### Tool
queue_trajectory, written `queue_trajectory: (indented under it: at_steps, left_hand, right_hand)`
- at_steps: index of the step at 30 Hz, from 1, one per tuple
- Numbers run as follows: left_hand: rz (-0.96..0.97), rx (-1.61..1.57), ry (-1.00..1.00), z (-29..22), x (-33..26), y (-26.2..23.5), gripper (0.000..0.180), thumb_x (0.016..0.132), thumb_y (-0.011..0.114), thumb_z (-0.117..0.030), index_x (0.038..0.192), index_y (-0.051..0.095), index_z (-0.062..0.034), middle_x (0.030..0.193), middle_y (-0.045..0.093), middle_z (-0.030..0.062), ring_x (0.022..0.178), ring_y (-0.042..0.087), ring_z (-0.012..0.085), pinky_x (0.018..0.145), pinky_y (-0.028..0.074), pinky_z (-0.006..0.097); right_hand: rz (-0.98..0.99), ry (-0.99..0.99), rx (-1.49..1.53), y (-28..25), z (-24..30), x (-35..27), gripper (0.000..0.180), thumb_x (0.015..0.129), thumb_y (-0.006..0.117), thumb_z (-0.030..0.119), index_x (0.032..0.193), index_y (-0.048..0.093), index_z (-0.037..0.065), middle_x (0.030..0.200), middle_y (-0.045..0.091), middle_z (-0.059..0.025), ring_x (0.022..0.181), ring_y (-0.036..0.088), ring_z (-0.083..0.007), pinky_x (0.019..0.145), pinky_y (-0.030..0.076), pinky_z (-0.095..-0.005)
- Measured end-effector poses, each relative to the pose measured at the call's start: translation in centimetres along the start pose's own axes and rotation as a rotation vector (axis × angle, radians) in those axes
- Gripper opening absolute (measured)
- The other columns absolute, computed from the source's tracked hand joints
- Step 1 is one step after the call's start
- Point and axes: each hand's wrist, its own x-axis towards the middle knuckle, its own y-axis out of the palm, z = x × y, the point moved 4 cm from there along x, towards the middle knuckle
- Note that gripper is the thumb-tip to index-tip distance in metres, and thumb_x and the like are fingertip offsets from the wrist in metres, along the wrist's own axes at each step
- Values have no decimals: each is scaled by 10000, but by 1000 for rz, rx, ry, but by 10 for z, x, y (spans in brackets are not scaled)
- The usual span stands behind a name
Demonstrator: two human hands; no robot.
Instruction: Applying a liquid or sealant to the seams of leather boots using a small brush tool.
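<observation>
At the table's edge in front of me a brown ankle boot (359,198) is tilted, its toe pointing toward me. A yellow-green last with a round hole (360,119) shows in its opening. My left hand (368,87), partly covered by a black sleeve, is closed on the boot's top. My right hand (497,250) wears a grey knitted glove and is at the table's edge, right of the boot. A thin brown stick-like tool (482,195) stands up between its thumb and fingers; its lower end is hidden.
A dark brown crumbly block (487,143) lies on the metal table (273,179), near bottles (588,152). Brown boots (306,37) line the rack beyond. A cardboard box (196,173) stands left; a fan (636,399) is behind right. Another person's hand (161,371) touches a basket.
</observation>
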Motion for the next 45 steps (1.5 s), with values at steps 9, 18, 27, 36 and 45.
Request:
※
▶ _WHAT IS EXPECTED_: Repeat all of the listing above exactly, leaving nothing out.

▶ _TASK RESPONSE_:
### Tool
queue_trajectory, written `queue_trajectory: (indented under it: at_steps, left_hand, right_hand)`
- at_steps: index of the step at 30 Hz, from 1, one per tuple
- Numbers run as follows: left_hand: rz (-0.96..0.97), rx (-1.61..1.57), ry (-1.00..1.00), z (-29..22), x (-33..26), y (-26.2..23.5), gripper (0.000..0.180), thumb_x (0.016..0.132), thumb_y (-0.011..0.114), thumb_z (-0.117..0.030), index_x (0.038..0.192), index_y (-0.051..0.095), index_z (-0.062..0.034), middle_x (0.030..0.193), middle_y (-0.045..0.093), middle_z (-0.030..0.062), ring_x (0.022..0.178), ring_y (-0.042..0.087), ring_z (-0.012..0.085), pinky_x (0.018..0.145), pinky_y (-0.028..0.074), pinky_z (-0.006..0.097); right_hand: rz (-0.98..0.99), ry (-0.99..0.99), rx (-1.49..1.53), y (-28..25), z (-24..30), x (-35..27), gripper (0.000..0.180), thumb_x (0.015..0.129), thumb_y (-0.006..0.117), thumb_z (-0.030..0.119), index_x (0.032..0.193), index_y (-0.048..0.093), index_z (-0.037..0.065), middle_x (0.030..0.200), middle_y (-0.045..0.091), middle_z (-0.059..0.025), ring_x (0.022..0.181), ring_y (-0.036..0.088), ring_z (-0.083..0.007), pinky_x (0.019..0.145), pinky_y (-0.030..0.076), pinky_z (-0.095..-0.005)
- Measured end-effector poses, each relative to the pose measured at the call's start: translation in centimetres along the start pose's own axes and rotation as a rotation vector (axis × angle, radians) in those axes
- Gripper opening absolute (measured)
- The other columns absolute, computed from the source's tracked hand joints
- Step 1 is one step after the call's start
- Point and axes: each hand's wrist, its own x-axis towards the middle knuckle, its own y-axis out of the palm, z = x × y, the point moved 4 cm from there along x, towards the middle knuckle
- Note that gripper is the thumb-tip to index-tip distance in metres, and thumb_x and the like are fingertip offsets from the wrist in metres, along the wrist's own axes at each step
- Values have no decimals: each is scaled by 10000, but by 1000 for rz, rx, ry, but by 10 for z, x, y (spans in brackets are not scaled)
- The usual span stands behind a name
Demonstrator: two human hands; no robot.
Instruction: Applying a liquid or sealant to the seams of leather boots using a small brush tool.
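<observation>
At the table's edge in front of me a brown ankle boot (359,198) is tilted, its toe pointing toward me. A yellow-green last with a round hole (360,119) shows in its opening. My left hand (368,87), partly covered by a black sleeve, is closed on the boot's top. My right hand (497,250) wears a grey knitted glove and is at the table's edge, right of the boot. A thin brown stick-like tool (482,195) stands up between its thumb and fingers; its lower end is hidden.
A dark brown crumbly block (487,143) lies on the metal table (273,179), near bottles (588,152). Brown boots (306,37) line the rack beyond. A cardboard box (196,173) stands left; a fan (636,399) is behind right. Another person's hand (161,371) touches a basket.
</observation>
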Motion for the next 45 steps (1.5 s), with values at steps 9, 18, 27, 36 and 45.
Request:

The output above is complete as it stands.